Last year I organized the primary teachers of the county into a class by themselves, and gave them a teacher specially fitted to instruct them in best primary methods. The results were such as to warrant me in doing the same this coming institute. I also formed a principals' section for the discussion of topics of special interest to principals and high school teachers. This feature was a success and I shall re-organize the section again this year.

SCHOOL-HOUSES.

Of the 197 school-houses in the county, 170 are frame; twenty-five brick, and two stone. Country school-houses are, with few exceptions, built of wood. They are all heated by stoves and ventilated by means of the windows. As to comfort and convenience little can be said in their favor, though most of them are well seated and fairly well supplied with charts, maps and black-boards.

The city and town buildings are more pretentious, notably those recently built in Cedar Rapids and Springville. In the past four years three fine buildings have been built in Cedar Rapids, all of which are heated and ventilated by the best air system and provided with dry closets. The Marion high school building is heated and ventilated by a steam system.

GROUNDS.

Generally the county school-houses are pleasantly located on good roomy grounds, which in too many cases are indifferently fenced, they are, however, mostly surrounded by few or many shade trees. A few school-houses have no trees and there seems to have been no attempt to grow them. I am pleased to report that generally I find the out-houses in fair condition, a few are in filthy, obscene condition. There are but few double privies, and at many schools the entrances to the out-houses are screened by high fences. In the main I can see some improvement in the condition of outhouses in the past year.

SCHOOLS.

The average length of the school year for the country is 7.2 months, for the whole county is 7.5 months. Terms of school vary from two to four months in length. Our schools enrolled seventy-one per cent of the school population last year. Two good colleges, a business college and an academy

in the county drove a good many of the older pupils from the public schools. Average salary paid males last year, $40.05; females, $26.88 per month. All the common branches are taught in schools having pupils old enough to take the higher ones. Penmanship is being taught in all schools. An effort is being made to have more attention paid to the teaching of this branch. At the last institute a special instructor in drawing gave impetus to this work, and now in many schools drawing is being taught in a limited way. The schools of Cedar Rapids, Marion, Springville and Mt. Vernon, each have drawing in the regular course, and do good work. The law in regard to hygienic physiology is being very generally complied with. I do not know of a single school in which instruction is not being given in this branch either orally or from a text-book.

GENERAL.

While the schools of the county are not all that I should like to have them, yet I have many reasons to feel encouraged and filled with hope for their future. Among the many things needful to assure their more complete success are the necessity. of a more compact and wieldy district organization, with the township as the unit. A longer tenure of office for the director, longer, terms of employment for the teacher, and the entire removal of the county superintendency from the influence of politics.

LOUISA COUNTY.

BY MRS. L. G. MURDOCK.

The condition of education in this county compared with adjoining counties, is fair, with a perceptible degree of progress in every department of it. The normal institute is steadily growing.

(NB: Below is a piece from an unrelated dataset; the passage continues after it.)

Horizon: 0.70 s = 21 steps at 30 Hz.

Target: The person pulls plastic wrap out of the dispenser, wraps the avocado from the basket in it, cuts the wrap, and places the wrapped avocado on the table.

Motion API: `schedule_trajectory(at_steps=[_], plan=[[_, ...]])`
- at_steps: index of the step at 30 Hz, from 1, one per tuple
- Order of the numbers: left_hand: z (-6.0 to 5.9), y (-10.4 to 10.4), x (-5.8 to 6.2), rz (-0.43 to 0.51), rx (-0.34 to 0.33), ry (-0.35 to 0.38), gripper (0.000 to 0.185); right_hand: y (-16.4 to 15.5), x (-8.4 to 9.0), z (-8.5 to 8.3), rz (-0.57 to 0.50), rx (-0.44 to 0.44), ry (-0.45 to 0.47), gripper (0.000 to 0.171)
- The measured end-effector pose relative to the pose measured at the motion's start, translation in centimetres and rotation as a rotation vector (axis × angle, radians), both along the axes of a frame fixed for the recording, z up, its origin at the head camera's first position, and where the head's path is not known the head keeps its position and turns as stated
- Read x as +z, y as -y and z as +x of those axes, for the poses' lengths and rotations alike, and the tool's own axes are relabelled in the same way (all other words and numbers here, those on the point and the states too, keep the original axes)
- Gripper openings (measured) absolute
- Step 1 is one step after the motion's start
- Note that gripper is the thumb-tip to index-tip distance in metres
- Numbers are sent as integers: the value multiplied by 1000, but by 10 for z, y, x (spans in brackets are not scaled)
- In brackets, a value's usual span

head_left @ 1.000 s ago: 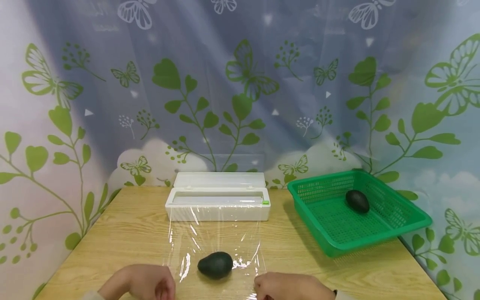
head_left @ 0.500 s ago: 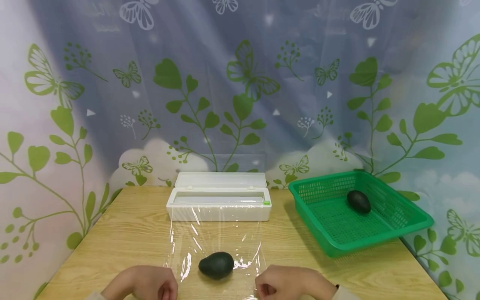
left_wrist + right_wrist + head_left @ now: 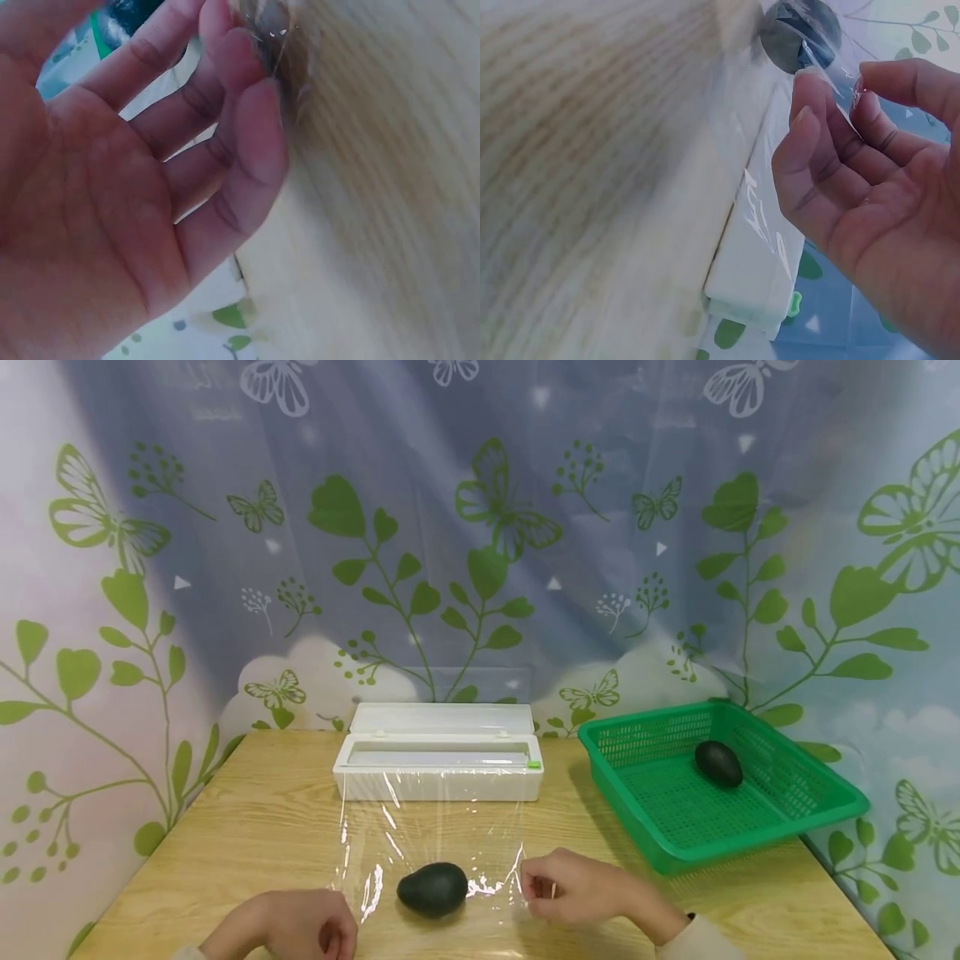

a. From two ungraded classes four years ago, we now have three large graded divisions, with work suited to each grade.

b. I have sought to make teachers, not scholars; have tried to abolish the idea that the normal is a place wherein to freshen the memory or "cram" for an examination, but a school for the purpose of learning to teach.

C. The methods employed to accomplish this have been largely practical school-room work, the presenting of subjects to teachers, as they should be to the school.

d. The special features of our normals have been the primary methods with actual classes, and the exhibit of work brought from all the schools in the county, and displayed after the manner of a fair.